[Start of section]

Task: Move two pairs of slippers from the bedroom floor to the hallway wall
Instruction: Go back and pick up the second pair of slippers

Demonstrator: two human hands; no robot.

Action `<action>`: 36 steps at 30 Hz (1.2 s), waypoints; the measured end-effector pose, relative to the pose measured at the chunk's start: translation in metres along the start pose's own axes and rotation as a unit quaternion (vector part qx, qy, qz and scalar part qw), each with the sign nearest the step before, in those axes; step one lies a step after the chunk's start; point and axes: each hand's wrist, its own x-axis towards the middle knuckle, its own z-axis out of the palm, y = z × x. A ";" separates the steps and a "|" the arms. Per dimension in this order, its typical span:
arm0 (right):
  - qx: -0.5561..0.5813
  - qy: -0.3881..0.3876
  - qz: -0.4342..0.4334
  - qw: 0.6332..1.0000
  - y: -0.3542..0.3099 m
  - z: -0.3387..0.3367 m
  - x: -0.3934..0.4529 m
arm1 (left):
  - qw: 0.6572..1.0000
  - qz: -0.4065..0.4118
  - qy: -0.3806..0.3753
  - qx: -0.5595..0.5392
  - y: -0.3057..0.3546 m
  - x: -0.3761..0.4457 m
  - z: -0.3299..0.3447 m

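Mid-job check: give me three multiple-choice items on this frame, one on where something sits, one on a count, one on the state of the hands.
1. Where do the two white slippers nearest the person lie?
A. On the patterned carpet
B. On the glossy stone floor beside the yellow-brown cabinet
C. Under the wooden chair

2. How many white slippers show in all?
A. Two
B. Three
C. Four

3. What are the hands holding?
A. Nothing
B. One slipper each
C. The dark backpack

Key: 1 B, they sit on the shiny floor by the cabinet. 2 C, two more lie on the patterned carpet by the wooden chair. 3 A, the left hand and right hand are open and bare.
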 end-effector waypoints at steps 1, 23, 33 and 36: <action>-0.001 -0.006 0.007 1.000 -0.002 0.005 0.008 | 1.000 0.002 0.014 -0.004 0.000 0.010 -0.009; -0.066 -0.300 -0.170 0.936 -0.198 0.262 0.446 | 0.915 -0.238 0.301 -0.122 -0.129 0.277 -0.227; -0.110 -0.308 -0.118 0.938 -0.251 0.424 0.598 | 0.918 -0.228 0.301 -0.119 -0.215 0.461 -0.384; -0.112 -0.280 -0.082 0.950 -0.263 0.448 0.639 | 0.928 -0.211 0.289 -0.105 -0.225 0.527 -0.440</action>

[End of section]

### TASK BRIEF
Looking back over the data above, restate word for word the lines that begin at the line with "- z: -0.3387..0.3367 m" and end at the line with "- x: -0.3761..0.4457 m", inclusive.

### EXERCISE SOLUTION
  - z: -0.3387..0.3367 m
  - x: -0.3934..0.4529 m
arm1 (left):
  - qw: 0.6572..1.0000
  - qz: -0.4065..0.4118
  - qy: -0.3806..0.3753
  - qx: -0.5595..0.5392
  - y: -0.3057..0.3546 m
  - x: -0.3761..0.4457 m

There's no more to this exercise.